Most manuscript variants–that is, different words appearing in different ancient copies of parts of the Bible–are theologically insignificant. They change some bit of grammar or other, but don’t affect the meaning. When it comes to Romans 6:12, however, this is not the case.
The majority reading of the manuscripts–the one that appears most commonly and in the oldest manuscripts–reads like this: “Do not, therefore, let sin reign in your mortal body so that you obey its desires.” The ‘its desires’ part refers here to the body, the body’s desires. (It’s impossible to tell in English, but the Greek pronoun αὐτοῦ–meaning ‘its’–refers to the neuter word ‘body,’ not the female word ‘sin.’) To obey the desires of this ‘mortal body’ is to give into sin and allow it to ‘reign’ over us.
But this verse is worded differently in some manuscripts. Some say, “Do not, therefore, let sin reign in your mortal body so that you obey it [the female αὐτῇ, referring to ‘sin’]”: do not let sin reign by obeying it in your body. Others say, “Do not, therefore, let sin reign in your mortal body so that you obey it [sin] in its [the body’s] desires”: to obey the body’s desires is to obey sin–meaning, in effect, the same as the majority reading.
The most interesting variant is one that appears in only a single manuscript, a lectionary from the eleventh century. Here Romans 6:12 reads, “Do not, therefore, let sin reign in your mortal body so that you obey it [sin] in its [the female αὐτῆς, sin’s] desires.” What is fascinating about this reading is that the body is not the source of sinful desires. Sin can reign in our ‘mortal body’ if we let it, if we ‘obey sin in sin’s desires.’ But it has no power over or connection to our very body’s desires, as in every other manuscript.

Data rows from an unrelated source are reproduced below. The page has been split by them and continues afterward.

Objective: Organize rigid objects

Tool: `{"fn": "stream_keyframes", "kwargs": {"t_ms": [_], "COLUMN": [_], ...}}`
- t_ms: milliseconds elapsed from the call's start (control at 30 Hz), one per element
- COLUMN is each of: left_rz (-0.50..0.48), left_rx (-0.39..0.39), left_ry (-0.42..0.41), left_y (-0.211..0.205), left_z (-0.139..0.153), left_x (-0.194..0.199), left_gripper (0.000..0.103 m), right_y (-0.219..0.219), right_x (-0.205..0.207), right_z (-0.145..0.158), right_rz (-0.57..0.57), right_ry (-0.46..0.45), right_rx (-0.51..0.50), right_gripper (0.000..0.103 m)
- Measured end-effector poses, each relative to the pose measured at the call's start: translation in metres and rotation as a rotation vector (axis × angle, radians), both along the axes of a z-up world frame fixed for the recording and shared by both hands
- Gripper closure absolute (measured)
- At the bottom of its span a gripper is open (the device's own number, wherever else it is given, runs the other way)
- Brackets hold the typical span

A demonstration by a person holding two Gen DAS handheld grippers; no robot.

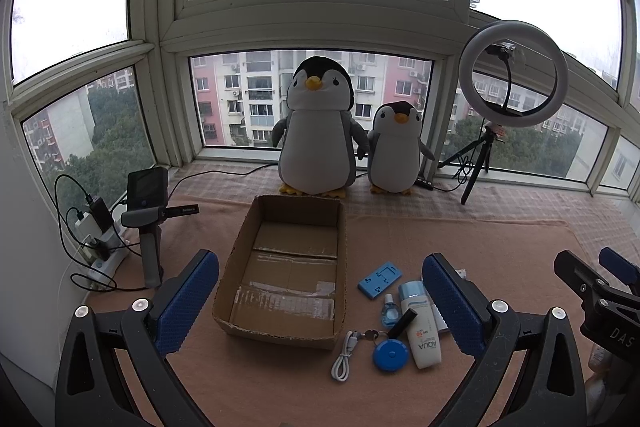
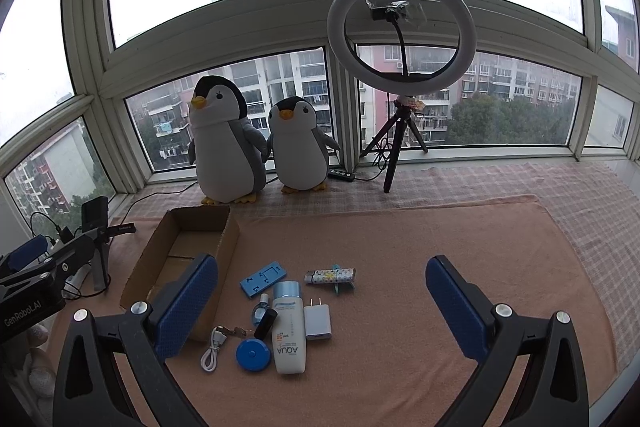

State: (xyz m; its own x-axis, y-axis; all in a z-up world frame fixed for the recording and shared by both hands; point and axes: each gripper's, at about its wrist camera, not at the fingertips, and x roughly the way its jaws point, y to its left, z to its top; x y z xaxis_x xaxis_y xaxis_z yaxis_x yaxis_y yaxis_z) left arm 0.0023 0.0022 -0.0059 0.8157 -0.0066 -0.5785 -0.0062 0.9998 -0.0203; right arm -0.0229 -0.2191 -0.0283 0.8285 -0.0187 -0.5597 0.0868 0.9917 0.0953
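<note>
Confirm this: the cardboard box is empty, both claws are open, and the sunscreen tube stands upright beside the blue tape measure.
Not quite. The sunscreen tube lies flat on the mat, as the right wrist view shows. The rest holds: box empty, both claws open, tape measure beside it.

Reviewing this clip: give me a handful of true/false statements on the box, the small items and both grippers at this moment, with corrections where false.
1. The cardboard box already holds several items. False: it is empty.
2. The sunscreen tube lies flat on the mat, beside the white charger plug. True.
3. The left gripper is shut on the blue round tape measure. False: it is open and holds nothing; the tape measure lies on the mat.
4. The right gripper is open and holds nothing. True.
5. Two penguin toys stand behind the box by the window. True.
6. The white cable is inside the box. False: it lies on the mat outside it.
</note>
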Motion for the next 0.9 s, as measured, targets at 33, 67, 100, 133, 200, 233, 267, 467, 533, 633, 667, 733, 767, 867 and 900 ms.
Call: {"fn": "stream_keyframes", "kwargs": {"t_ms": [33, 67, 100, 133, 200, 233, 267, 467, 533, 633, 667, 733, 767, 867, 900], "left_rz": [-0.001, -0.001, 0.000, -0.001, 0.000, 0.000, 0.000, -0.001, -0.001, 0.003, 0.006, 0.012, 0.019, 0.036, 0.046], "left_rx": [-0.001, 0.000, 0.000, -0.001, 0.000, 0.000, -0.001, 0.000, 0.002, 0.007, 0.009, 0.012, 0.017, 0.025, 0.028], "left_ry": [0.000, 0.000, 0.000, 0.000, 0.000, 0.000, 0.001, 0.007, 0.010, 0.019, 0.025, 0.040, 0.046, 0.068, 0.081], "left_y": [0.000, -0.001, 0.000, 0.000, 0.000, 0.000, 0.000, -0.001, 0.000, 0.004, 0.006, 0.012, 0.015, 0.027, 0.034], "left_z": [0.000, 0.000, 0.000, 0.000, 0.000, 0.000, 0.000, -0.002, -0.004, -0.009, -0.010, -0.015, -0.018, -0.026, -0.030], "left_x": [0.000, 0.000, 0.000, 0.000, 0.000, 0.000, 0.000, 0.002, 0.003, 0.005, 0.006, 0.009, 0.011, 0.016, 0.020], "left_gripper": [0.000, 0.000, 0.000, 0.000, 0.000, 0.000, 0.000, 0.000, 0.000, 0.000, 0.000, 0.000, 0.000, 0.000, 0.000], "right_y": [0.000, 0.000, 0.000, 0.000, 0.000, 0.000, 0.000, 0.000, 0.000, -0.002, -0.004, -0.006, -0.007, -0.013, -0.014], "right_x": [0.000, 0.000, 0.000, 0.000, 0.000, 0.000, 0.001, 0.001, 0.001, 0.002, 0.004, 0.005, 0.008, 0.010, 0.011], "right_z": [0.000, 0.001, 0.000, 0.000, 0.000, 0.001, 0.000, -0.003, -0.004, -0.006, -0.007, -0.010, -0.012, -0.018, -0.020], "right_rz": [0.000, 0.001, 0.000, -0.001, 0.001, 0.001, 0.000, 0.000, -0.001, -0.005, -0.007, -0.014, -0.018, -0.025, -0.028], "right_ry": [-0.001, -0.001, -0.001, -0.001, 0.001, 0.001, 0.002, 0.007, 0.008, 0.016, 0.021, 0.030, 0.037, 0.052, 0.057], "right_rx": [0.001, 0.002, 0.001, 0.001, 0.002, 0.002, 0.002, 0.002, 0.001, 0.002, 0.004, 0.004, 0.004, 0.009, 0.010], "right_gripper": [0.001, 0.001, 0.001, 0.001, 0.001, 0.001, 0.001, 0.001, 0.001, 0.001, 0.001, 0.001, 0.001, 0.001, 0.001]}}
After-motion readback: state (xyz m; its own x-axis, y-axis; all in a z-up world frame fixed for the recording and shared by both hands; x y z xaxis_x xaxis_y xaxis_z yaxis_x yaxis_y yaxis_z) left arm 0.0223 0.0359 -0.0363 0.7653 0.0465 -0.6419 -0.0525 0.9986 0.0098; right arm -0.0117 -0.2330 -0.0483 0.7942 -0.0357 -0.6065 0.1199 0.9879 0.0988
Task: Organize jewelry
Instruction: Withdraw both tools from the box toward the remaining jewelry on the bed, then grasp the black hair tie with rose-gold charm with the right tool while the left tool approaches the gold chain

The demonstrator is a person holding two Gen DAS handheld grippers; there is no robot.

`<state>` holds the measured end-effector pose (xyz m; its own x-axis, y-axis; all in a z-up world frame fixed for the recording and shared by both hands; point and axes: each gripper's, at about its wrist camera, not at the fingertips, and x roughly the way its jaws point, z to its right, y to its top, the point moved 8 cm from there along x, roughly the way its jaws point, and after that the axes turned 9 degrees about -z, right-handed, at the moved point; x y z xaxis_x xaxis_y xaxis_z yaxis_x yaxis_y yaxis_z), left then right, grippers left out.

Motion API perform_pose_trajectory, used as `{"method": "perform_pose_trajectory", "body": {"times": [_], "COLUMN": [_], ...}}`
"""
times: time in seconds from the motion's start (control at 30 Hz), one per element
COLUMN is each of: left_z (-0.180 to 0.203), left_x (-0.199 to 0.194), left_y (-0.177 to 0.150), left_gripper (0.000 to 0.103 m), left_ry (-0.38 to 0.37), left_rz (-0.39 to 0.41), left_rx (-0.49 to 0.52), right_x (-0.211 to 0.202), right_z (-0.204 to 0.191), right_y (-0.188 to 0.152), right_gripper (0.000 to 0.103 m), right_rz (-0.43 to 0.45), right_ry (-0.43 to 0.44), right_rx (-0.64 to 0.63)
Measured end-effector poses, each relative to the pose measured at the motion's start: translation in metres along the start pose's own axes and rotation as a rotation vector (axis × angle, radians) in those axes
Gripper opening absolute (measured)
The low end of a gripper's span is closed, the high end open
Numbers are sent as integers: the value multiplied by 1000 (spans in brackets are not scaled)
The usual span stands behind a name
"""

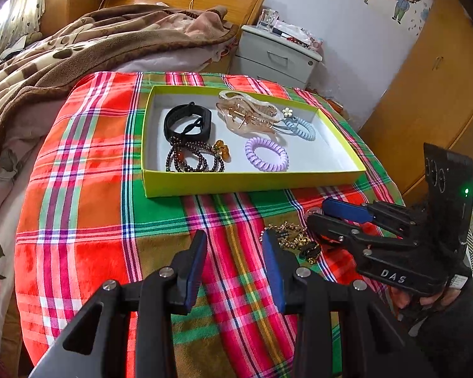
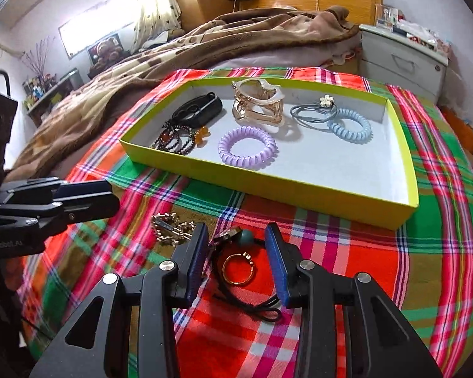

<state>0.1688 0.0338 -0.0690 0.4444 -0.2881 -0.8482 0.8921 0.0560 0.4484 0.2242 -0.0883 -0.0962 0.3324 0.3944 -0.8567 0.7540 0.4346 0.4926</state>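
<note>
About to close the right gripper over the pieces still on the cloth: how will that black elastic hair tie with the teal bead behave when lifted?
The black hair tie lies in loose curves, so it is probably floppy and will dangle. Its teal bead looks round and may swing or roll. The gold ring lies inside its loop and could be dragged along.

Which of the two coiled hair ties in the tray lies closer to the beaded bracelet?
The purple coiled hair tie, near the beaded bracelet; the blue one lies further along the tray.
</note>
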Motion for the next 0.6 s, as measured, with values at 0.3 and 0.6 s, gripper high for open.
{"method": "perform_pose_trajectory", "body": {"times": [0.3,0.6], "left_z": [-6,-3], "left_x": [5,13], "left_y": [2,1], "left_gripper": [38,38], "left_ry": [20,26], "left_rz": [-11,-36], "left_rx": [-21,-13], "right_x": [0,-14], "right_z": [2,7], "right_y": [-1,3], "right_gripper": [32,5], "right_rz": [5,60], "right_ry": [-19,2], "right_rx": [3,24]}}
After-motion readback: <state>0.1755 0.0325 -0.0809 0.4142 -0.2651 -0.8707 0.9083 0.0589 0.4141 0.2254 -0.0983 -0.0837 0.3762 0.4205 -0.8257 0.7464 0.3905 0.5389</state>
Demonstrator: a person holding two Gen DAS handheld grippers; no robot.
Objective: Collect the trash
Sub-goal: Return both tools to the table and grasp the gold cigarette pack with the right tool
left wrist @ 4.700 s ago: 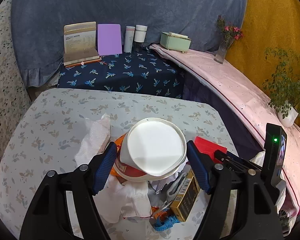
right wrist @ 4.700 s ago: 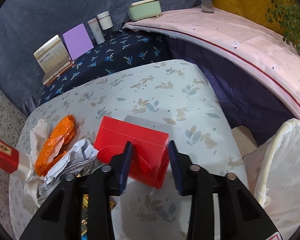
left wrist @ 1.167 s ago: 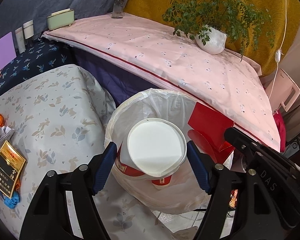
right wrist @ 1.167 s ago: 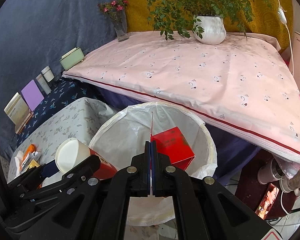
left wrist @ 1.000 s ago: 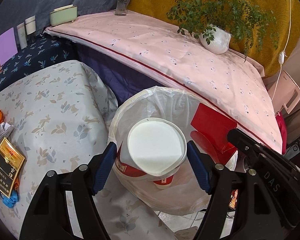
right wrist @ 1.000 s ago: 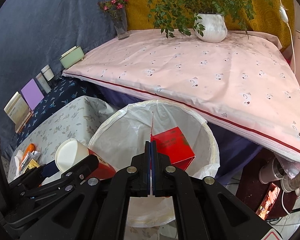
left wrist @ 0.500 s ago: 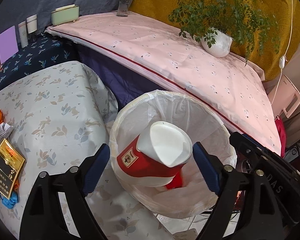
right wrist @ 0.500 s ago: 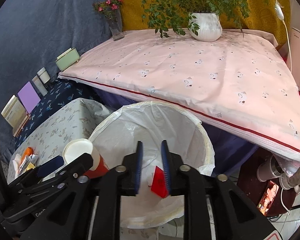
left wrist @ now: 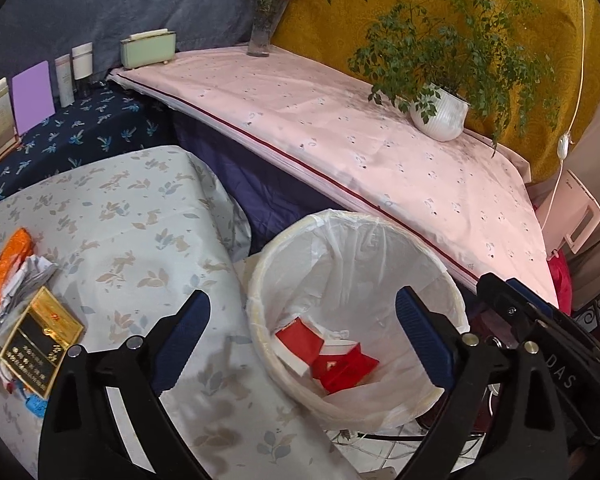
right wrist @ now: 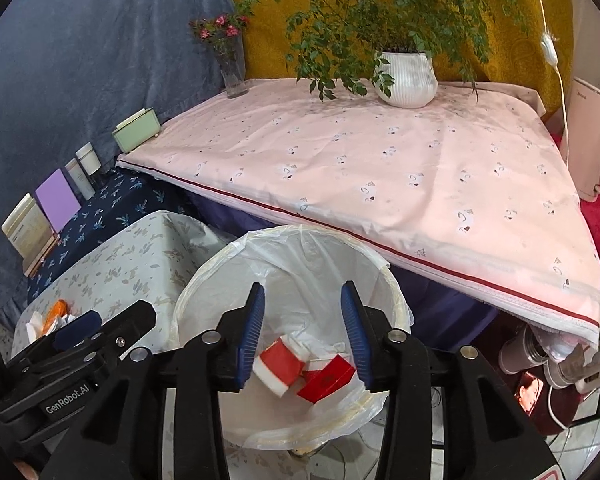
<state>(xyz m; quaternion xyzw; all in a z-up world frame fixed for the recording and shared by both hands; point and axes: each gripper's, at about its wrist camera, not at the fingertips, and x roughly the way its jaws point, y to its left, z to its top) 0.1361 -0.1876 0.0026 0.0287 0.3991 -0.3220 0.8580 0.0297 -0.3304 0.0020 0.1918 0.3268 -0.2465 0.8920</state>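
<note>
The remaining trash point(left wrist: 24, 320) is seen heaped at the far left edge of the table point(left wrist: 140, 216), well apart from the bin point(left wrist: 356, 360) over which both grippers are held. From the left gripper point(left wrist: 300, 344) the heap lies off to the left and slightly nearer the camera; the gold box point(left wrist: 40, 350) in it is laid with its long axis running obliquely away from the fingers. The left hand is judged the nearer one, the right gripper point(right wrist: 303, 334) being placed on the bin's far side from the table.

The left jaws have just been opened further and stand very wide, with nothing between them (the cup point(left wrist: 298, 344) lies below in the bin, beside the red box point(left wrist: 344, 366)). The right jaws have likewise just been opened, to about half, and nothing is held.
</note>
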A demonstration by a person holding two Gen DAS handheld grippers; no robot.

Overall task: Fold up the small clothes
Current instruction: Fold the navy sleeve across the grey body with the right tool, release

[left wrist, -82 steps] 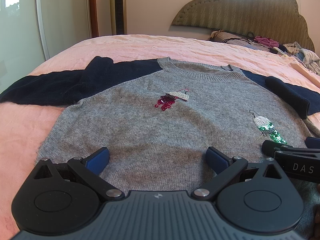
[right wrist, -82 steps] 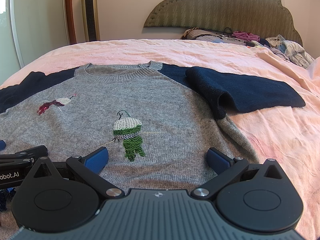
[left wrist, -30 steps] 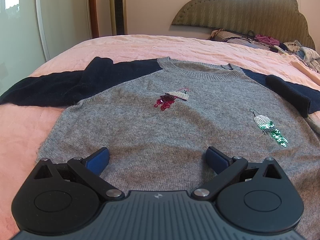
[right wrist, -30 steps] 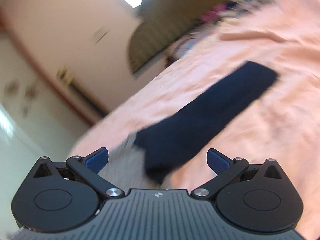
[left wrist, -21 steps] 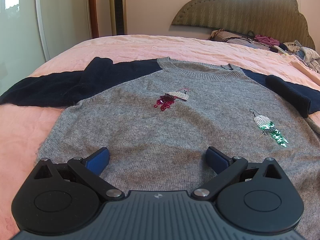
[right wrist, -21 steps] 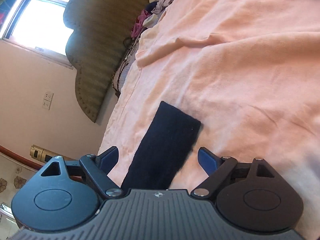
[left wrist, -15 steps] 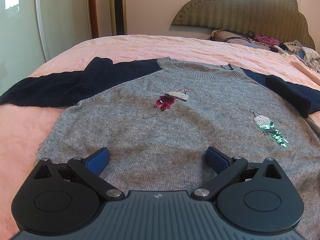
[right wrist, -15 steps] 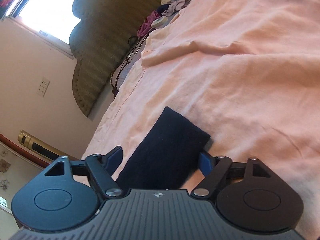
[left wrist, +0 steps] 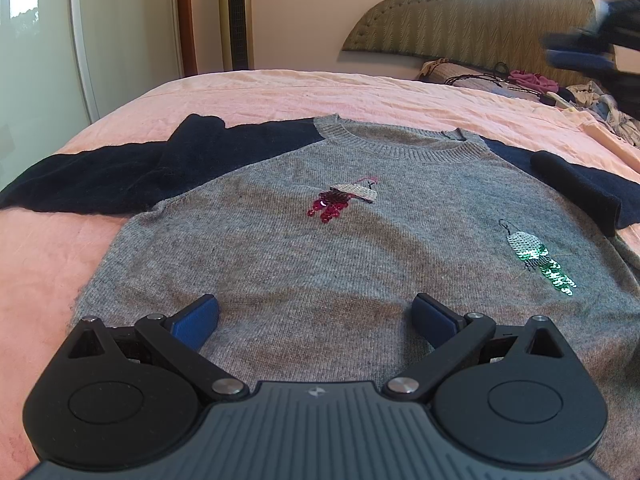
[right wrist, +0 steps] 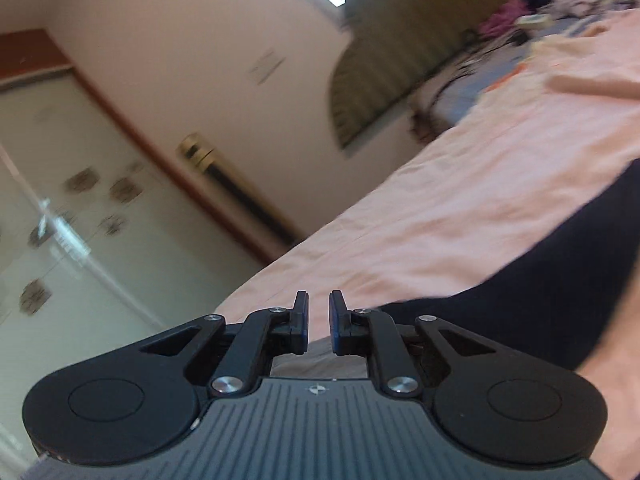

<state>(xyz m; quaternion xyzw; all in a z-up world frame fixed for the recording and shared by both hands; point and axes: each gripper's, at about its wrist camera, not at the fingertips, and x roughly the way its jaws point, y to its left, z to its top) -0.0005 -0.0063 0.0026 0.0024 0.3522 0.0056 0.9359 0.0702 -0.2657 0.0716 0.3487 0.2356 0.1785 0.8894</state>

Of course, this interesting reading is not the correct reading. There are good textual–it only appears once, in the eleventh century–and theological reasons for rejecting it. Ever since our first parents’ sin, sin, like death, has ‘come into’ humanity (Rom. 5:12). It is no longer an external word tempting us from outside, but a force within us, stirring up desires that bear the ‘fruit’ of ‘death’ (6:21). Even after we have ‘died to sin’ in baptism (6:2), it is still the ‘sin living in me’ (7:17) about which Paul cries out to God, “Who will rescue me from the body of this death?” (7:24). Only after the resurrection will it be true that our bodies themselves will be free of sinful desires.